### [WHAT THIS TASK INVOLVES]
Your task is to show every line in the listing below that includes "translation".

### [INPUT MATERIAL]

=== Begin Enclosure ===

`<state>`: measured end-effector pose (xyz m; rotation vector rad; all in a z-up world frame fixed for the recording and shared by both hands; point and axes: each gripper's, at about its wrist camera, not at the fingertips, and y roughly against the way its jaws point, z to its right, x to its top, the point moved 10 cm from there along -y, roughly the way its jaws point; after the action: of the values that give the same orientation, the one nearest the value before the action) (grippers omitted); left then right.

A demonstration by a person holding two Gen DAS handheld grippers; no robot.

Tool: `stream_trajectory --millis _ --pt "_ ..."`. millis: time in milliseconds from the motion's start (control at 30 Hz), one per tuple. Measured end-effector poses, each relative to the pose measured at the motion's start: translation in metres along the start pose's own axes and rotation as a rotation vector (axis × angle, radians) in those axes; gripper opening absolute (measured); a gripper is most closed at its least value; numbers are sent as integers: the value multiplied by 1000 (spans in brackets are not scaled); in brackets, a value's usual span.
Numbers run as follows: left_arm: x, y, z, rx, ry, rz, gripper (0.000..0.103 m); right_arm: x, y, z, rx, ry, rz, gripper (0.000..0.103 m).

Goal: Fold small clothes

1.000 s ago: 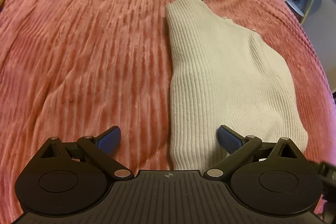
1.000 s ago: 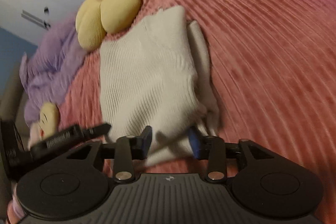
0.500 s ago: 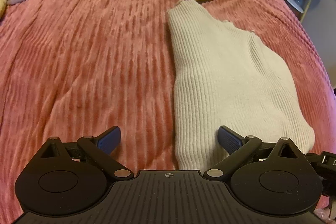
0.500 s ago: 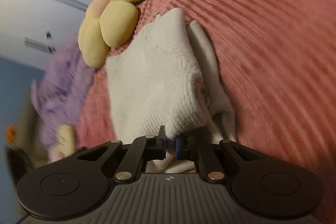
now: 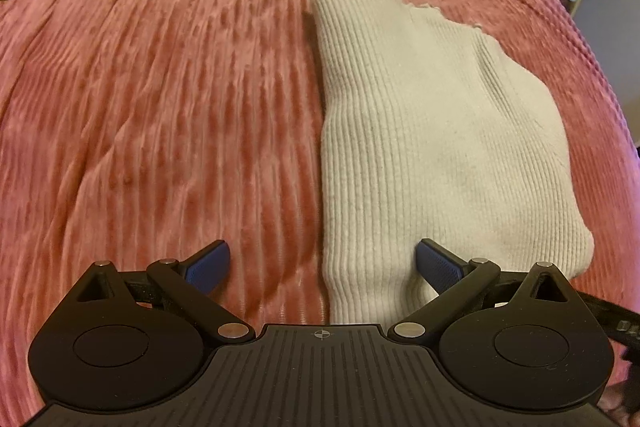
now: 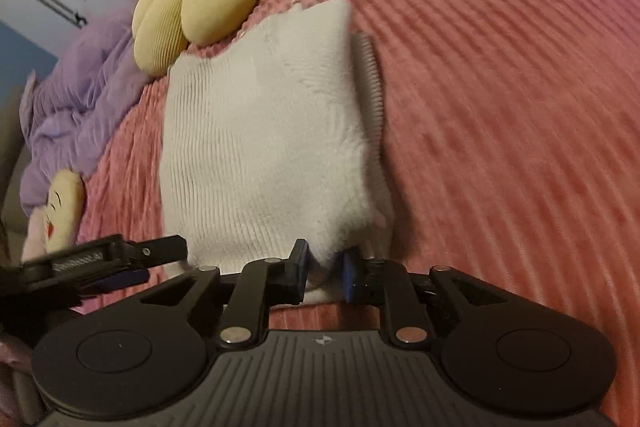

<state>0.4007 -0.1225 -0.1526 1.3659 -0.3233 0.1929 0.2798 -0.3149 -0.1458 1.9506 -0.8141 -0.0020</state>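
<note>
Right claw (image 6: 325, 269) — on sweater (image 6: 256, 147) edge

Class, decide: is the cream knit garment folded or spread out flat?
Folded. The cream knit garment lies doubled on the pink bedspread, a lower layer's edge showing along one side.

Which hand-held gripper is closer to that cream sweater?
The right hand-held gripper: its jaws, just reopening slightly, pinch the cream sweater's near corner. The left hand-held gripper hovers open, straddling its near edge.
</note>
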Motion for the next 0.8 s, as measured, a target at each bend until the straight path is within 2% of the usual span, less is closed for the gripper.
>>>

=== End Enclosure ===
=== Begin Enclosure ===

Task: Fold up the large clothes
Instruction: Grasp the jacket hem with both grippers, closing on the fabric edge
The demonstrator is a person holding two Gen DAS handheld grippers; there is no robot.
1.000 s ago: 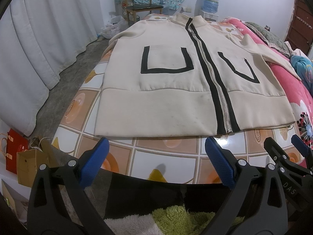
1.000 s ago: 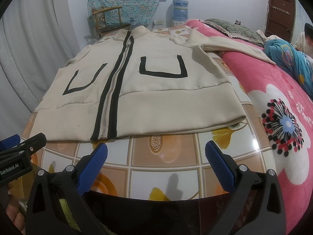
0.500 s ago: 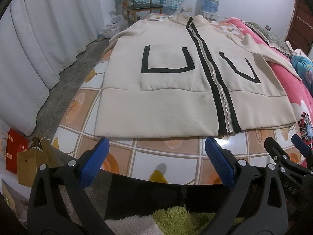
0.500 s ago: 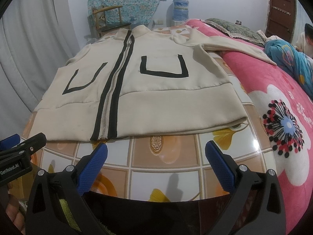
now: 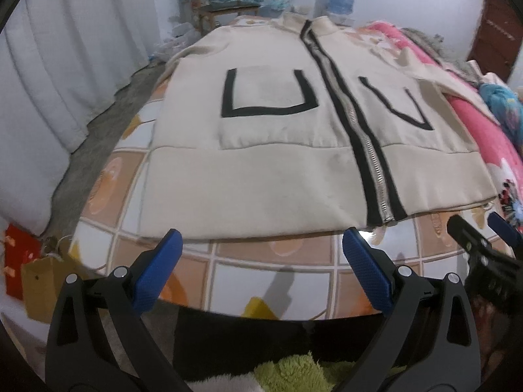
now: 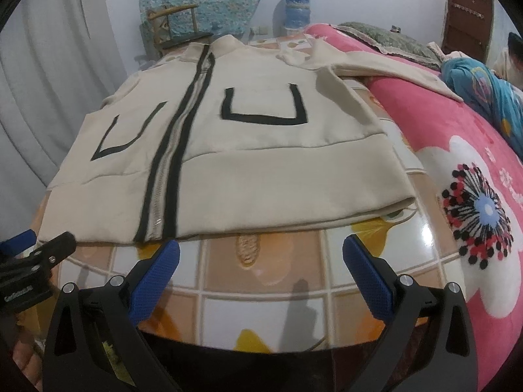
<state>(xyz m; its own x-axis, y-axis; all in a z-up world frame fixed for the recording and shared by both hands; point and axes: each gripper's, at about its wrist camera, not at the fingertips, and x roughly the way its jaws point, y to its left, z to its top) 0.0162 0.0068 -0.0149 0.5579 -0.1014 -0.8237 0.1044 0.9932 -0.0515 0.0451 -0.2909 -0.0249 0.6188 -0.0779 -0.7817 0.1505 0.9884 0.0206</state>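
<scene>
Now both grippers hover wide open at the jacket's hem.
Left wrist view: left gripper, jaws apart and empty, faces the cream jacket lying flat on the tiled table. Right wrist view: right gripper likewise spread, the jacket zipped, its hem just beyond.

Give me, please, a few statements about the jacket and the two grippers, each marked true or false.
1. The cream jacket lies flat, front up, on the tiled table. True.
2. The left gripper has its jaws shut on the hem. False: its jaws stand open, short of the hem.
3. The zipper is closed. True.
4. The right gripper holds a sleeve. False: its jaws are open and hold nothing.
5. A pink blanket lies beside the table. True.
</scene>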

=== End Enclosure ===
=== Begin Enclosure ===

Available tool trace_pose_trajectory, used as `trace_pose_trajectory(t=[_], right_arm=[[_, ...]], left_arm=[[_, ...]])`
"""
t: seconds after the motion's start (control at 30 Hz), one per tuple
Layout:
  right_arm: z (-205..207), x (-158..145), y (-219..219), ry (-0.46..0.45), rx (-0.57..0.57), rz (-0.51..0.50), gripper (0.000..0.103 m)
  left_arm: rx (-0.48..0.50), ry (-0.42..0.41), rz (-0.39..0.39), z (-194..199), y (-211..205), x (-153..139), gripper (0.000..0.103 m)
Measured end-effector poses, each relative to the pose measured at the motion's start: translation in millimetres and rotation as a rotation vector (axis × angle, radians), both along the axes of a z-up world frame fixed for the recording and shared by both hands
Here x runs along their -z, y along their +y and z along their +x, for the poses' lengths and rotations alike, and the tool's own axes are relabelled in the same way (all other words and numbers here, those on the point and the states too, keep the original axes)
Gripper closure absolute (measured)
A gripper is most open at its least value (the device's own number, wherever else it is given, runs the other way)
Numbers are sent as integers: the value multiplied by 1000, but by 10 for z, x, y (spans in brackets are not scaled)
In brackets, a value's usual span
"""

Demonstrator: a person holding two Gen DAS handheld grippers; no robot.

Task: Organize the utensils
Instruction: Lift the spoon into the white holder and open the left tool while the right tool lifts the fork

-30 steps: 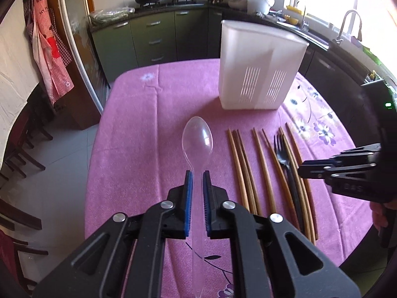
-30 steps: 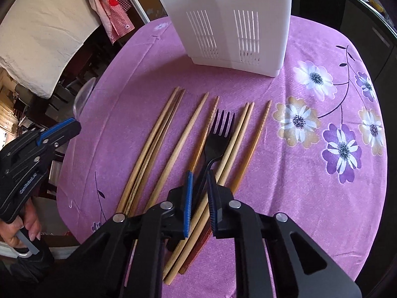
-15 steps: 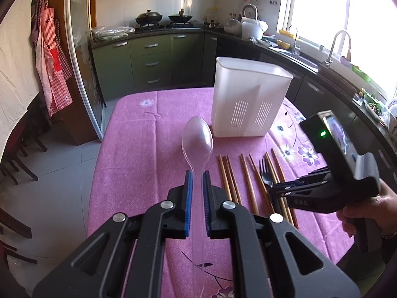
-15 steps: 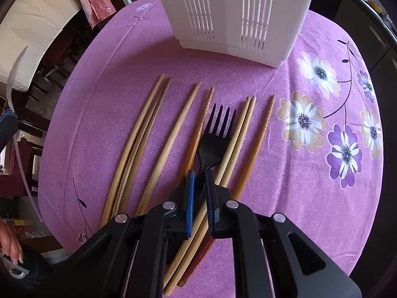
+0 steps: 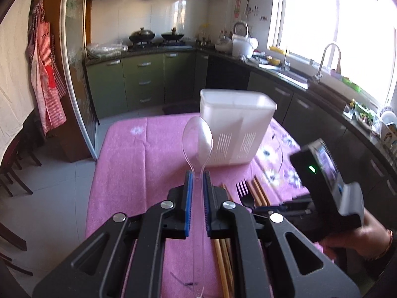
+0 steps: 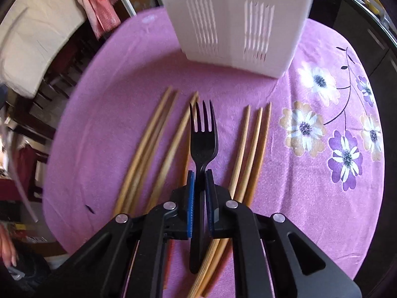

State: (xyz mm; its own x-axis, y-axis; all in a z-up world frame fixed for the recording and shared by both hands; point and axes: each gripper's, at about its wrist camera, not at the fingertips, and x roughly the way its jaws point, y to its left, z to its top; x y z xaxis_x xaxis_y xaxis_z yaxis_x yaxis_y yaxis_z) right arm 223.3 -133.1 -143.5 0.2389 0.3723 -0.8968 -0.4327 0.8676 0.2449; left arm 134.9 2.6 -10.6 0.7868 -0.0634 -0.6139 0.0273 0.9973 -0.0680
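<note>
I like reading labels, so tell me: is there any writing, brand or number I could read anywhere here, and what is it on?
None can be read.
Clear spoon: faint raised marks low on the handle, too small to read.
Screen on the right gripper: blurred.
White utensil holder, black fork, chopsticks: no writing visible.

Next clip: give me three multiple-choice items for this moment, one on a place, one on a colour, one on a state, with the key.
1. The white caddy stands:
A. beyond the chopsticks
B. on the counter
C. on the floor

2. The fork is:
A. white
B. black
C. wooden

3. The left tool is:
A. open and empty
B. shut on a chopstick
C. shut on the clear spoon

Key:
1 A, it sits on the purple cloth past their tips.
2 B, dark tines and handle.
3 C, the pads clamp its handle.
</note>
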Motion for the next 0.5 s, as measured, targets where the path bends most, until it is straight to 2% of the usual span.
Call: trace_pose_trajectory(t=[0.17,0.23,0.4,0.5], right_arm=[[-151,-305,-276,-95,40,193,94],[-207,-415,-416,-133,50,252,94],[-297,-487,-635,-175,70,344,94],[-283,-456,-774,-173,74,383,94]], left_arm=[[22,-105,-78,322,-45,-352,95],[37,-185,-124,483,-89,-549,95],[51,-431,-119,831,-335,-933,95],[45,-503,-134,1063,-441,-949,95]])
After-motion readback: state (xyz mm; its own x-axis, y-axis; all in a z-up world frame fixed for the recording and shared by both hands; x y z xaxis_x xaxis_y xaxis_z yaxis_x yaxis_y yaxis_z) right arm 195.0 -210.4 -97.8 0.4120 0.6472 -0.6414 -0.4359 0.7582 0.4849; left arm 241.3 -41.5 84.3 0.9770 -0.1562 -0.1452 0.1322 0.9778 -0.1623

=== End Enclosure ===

### [SOLUTION FOR THIS EXERCISE]
Tool: `stream_trajectory --millis _ --pt "_ ..."`. millis: time in milliseconds from the motion's start (control at 30 Hz), one per tuple. Measured end-effector poses, each relative to the pose measured at the motion's start: translation in metres along the start pose's own axes and rotation as a rotation vector (axis × angle, radians) in those axes; gripper opening absolute (measured); a gripper is most closed at its least value; numbers are sent as integers: the value multiplied by 1000 (spans in brackets are not scaled); in brackets, a value's usual span.
Measured end-effector poses, each relative to the pose measured at the motion's start: translation in millimetres and rotation as a rotation vector (axis × angle, radians), both along the axes of a z-up world frame fixed for the recording and shared by both hands

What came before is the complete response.